## Exercise:
Reproduce every record below, character by character.

Data entries:
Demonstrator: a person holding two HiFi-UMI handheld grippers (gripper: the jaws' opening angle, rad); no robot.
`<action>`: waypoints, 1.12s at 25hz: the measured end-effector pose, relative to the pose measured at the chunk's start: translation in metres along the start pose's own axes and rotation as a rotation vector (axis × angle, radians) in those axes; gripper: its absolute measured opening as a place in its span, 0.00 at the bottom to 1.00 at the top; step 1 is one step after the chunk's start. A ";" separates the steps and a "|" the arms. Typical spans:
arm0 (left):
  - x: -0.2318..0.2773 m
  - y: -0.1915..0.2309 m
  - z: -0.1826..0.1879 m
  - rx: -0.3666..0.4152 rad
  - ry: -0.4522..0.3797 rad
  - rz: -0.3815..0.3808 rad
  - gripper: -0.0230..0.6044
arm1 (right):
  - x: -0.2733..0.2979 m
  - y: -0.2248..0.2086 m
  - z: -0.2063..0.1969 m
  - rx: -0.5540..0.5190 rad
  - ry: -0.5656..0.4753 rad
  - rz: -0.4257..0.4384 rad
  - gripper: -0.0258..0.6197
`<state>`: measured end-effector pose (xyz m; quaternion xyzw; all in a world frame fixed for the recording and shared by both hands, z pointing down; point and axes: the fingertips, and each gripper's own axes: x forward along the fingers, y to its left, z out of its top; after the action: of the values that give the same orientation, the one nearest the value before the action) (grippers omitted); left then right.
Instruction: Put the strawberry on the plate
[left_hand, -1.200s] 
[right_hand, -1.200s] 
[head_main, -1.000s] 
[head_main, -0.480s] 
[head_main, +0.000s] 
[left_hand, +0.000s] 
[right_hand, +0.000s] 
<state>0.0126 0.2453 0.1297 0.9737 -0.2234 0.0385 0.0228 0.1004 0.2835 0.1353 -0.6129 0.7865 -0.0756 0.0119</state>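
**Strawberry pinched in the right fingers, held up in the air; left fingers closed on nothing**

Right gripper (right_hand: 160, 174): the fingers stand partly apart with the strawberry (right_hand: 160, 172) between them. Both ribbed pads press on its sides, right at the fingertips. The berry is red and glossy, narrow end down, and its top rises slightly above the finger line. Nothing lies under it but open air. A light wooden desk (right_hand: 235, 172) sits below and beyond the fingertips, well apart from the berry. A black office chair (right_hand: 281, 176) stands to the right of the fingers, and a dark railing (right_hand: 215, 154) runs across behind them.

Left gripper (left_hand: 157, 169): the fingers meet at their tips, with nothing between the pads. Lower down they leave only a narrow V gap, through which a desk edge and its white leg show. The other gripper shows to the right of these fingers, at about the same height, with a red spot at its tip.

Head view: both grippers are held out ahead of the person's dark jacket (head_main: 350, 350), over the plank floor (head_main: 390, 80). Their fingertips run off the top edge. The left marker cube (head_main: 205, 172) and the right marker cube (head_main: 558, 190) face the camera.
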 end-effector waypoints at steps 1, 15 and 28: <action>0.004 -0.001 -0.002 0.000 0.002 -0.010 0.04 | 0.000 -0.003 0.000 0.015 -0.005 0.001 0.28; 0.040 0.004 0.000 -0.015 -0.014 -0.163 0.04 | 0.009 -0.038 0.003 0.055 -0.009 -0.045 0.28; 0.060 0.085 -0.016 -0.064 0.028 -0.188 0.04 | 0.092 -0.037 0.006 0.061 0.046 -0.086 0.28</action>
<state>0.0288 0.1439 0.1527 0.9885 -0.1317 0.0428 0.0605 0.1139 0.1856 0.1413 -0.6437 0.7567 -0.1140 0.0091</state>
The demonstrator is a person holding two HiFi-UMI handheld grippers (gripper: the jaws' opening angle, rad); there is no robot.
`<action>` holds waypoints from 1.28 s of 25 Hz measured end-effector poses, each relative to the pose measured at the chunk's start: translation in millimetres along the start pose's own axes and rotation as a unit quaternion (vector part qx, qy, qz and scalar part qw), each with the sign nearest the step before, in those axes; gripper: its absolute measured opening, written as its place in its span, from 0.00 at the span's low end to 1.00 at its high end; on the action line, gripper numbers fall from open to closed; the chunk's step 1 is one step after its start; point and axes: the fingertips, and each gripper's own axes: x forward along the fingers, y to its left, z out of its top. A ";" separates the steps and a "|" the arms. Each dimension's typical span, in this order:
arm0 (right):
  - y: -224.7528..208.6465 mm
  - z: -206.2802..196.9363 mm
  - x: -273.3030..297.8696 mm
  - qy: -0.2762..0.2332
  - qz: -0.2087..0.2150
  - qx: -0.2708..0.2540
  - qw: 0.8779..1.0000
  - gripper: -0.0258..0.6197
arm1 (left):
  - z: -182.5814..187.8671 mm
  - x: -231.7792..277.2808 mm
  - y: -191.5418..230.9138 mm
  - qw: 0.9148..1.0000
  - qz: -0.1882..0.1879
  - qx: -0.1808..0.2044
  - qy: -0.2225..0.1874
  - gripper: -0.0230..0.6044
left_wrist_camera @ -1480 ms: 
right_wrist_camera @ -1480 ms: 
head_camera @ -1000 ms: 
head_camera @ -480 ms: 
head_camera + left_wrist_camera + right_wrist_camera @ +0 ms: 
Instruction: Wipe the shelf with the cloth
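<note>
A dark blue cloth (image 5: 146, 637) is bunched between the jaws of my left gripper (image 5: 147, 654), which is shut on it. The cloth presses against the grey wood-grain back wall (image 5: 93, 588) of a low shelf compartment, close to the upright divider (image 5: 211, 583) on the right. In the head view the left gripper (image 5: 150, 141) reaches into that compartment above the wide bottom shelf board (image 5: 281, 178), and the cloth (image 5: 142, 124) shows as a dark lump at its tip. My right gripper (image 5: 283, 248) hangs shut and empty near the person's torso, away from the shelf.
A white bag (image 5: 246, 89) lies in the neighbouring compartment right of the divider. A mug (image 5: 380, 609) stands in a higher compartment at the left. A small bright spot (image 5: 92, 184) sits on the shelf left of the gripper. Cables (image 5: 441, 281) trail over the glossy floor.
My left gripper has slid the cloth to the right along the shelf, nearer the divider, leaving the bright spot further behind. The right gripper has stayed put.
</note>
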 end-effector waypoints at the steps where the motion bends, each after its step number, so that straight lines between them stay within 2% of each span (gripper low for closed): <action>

## Output:
Demonstrator: a person holding two HiFi-UMI handheld grippers (gripper: the jaws' opening angle, rad); no robot.
`<action>`: waypoints, 1.12s at 25hz: the measured end-effector pose, relative to the pose measured at the chunk's start: translation in metres along the start pose's own axes and rotation as a rotation vector (axis × angle, radians) in those axes; gripper: its absolute measured opening as a place in its span, 0.00 at the bottom to 1.00 at the top; step 1 is one step after the chunk's start. A ";" separates the steps and a "|" the arms. Typical spans:
arm0 (left):
  - x: -0.2318..0.2773 m
  - y: -0.1915..0.2309 m
  - z: -0.1826..0.1879 m
  - rx: -0.3666..0.4152 rad
  - ry: -0.4522..0.3797 rad
  - rz: -0.3815..0.3808 rad
  - gripper: -0.0230..0.6044
arm1 (right):
  - x: -0.2733..0.2979 m
  - y: -0.2248..0.2086 m
  - z: -0.2063..0.1969 m
  - rx: -0.5540..0.5190 rad
  - ry: -0.5656..0.4753 rad
  - rz: -0.4257..0.4384 rad
  - gripper: -0.0258..0.6197
`<state>`: measured end-effector pose (xyz m; quaternion xyzw; all in a world frame fixed for the recording and shared by both hands, z pointing down; point and axes: the fingertips, and each gripper's own axes: x forward along the fingers, y to its left, z out of its top; after the action: of the values that give the same orientation, the one nearest the value before the action) (grippers omitted); left then right.
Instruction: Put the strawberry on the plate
[left_hand, -1.200s] 
[right_hand, -1.200s] 
[head_main, -1.000s] 
[head_main, -0.480s] 
[head_main, +0.000s] 
[left_hand, +0.000s] 
[right_hand, +0.000s] 
<state>0.0126 0.2453 0.1297 0.9737 -0.2234 0.0385 0.0228 0.1004 0.2835 0.1353 -0.6129 0.7865 -0.0756 0.0119</state>
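**Strawberry pinched in the right fingers, held up in the air; left fingers closed on nothing**

Right gripper (right_hand: 160, 174): the fingers stand partly apart with the strawberry (right_hand: 160, 172) between them. Both ribbed pads press on its sides, right at the fingertips. The berry is red and glossy, narrow end down, and its top rises slightly above the finger line. Nothing lies under it but open air. A light wooden desk (right_hand: 235, 172) sits below and beyond the fingertips, well apart from the berry. A black office chair (right_hand: 281, 176) stands to the right of the fingers, and a dark railing (right_hand: 215, 154) runs across behind them.

Left gripper (left_hand: 157, 169): the fingers meet at their tips, with nothing between the pads. Lower down they leave only a narrow V gap, through which a desk edge and its white leg show. The other gripper shows to the right of these fingers, at about the same height, with a red spot at its tip.

Head view: both grippers are held out ahead of the person's dark jacket (head_main: 350, 350), over the plank floor (head_main: 390, 80). Their fingertips run off the top edge. The left marker cube (head_main: 205, 172) and the right marker cube (head_main: 558, 190) face the camera.
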 end-effector waypoints at steps 1, 15 and 28: <action>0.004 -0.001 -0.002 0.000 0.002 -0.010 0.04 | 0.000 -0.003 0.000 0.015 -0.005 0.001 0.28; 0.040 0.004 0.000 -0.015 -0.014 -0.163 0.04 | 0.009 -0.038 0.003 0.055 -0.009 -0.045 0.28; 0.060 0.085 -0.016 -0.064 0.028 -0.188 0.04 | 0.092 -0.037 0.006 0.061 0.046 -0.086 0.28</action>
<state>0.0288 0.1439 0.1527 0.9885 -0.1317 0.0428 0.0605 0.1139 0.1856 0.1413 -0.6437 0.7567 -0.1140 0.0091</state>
The demonstrator is a person holding two HiFi-UMI handheld grippers (gripper: the jaws' opening angle, rad); there is no robot.
`<action>` holds waypoints from 1.28 s of 25 Hz measured end-effector poses, each relative to the pose measured at the chunk's start: translation in millimetres along the start pose's own axes and rotation as a unit quaternion (vector part qx, qy, qz and scalar part qw), each with the sign nearest the step before, in those axes; gripper: its absolute measured opening, written as its place in its span, from 0.00 at the span's low end to 1.00 at its high end; on the action line, gripper numbers fall from open to closed; the chunk's step 1 is one step after its start; point and axes: the fingertips, and each gripper's own axes: x forward along the fingers, y to its left, z out of its top. A ";" separates the steps and a "|" the arms. Each dimension's typical span, in this order:
arm0 (right):
  - y: -224.7528..208.6465 mm
  - z: -206.2802..196.9363 mm
  - x: -273.3030..297.8696 mm
  - qy: -0.2762..0.2332
  - qz: -0.2087..0.2150
  - qx: -0.2708..0.2540
  - qw: 0.8779..1.0000
  - gripper: -0.0258..0.6197
arm1 (left):
  - z: -182.5814..187.8671 mm
  - x: -231.7792..277.2808 mm
  - y: -191.5418..230.9138 mm
  - qw: 0.9148..1.0000
  - qz: -0.1882..0.1879
  - qx: -0.1808..0.2044
  - qy: -0.2225..0.1874
  - gripper: -0.0230..0.6044
left_wrist_camera @ -1480 ms: 
right_wrist_camera @ -1480 ms: 
head_camera @ -1000 ms: 
head_camera @ -480 ms: 
head_camera + left_wrist_camera + right_wrist_camera @ +0 ms: 
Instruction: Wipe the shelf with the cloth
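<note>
A dark blue cloth (image 5: 146, 637) is bunched between the jaws of my left gripper (image 5: 147, 654), which is shut on it. The cloth presses against the grey wood-grain back wall (image 5: 93, 588) of a low shelf compartment, close to the upright divider (image 5: 211, 583) on the right. In the head view the left gripper (image 5: 150, 141) reaches into that compartment above the wide bottom shelf board (image 5: 281, 178), and the cloth (image 5: 142, 124) shows as a dark lump at its tip. My right gripper (image 5: 283, 248) hangs shut and empty near the person's torso, away from the shelf.
A white bag (image 5: 246, 89) lies in the neighbouring compartment right of the divider. A mug (image 5: 380, 609) stands in a higher compartment at the left. A small bright spot (image 5: 92, 184) sits on the shelf left of the gripper. Cables (image 5: 441, 281) trail over the glossy floor.
My left gripper has slid the cloth to the right along the shelf, nearer the divider, leaving the bright spot further behind. The right gripper has stayed put.
</note>
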 end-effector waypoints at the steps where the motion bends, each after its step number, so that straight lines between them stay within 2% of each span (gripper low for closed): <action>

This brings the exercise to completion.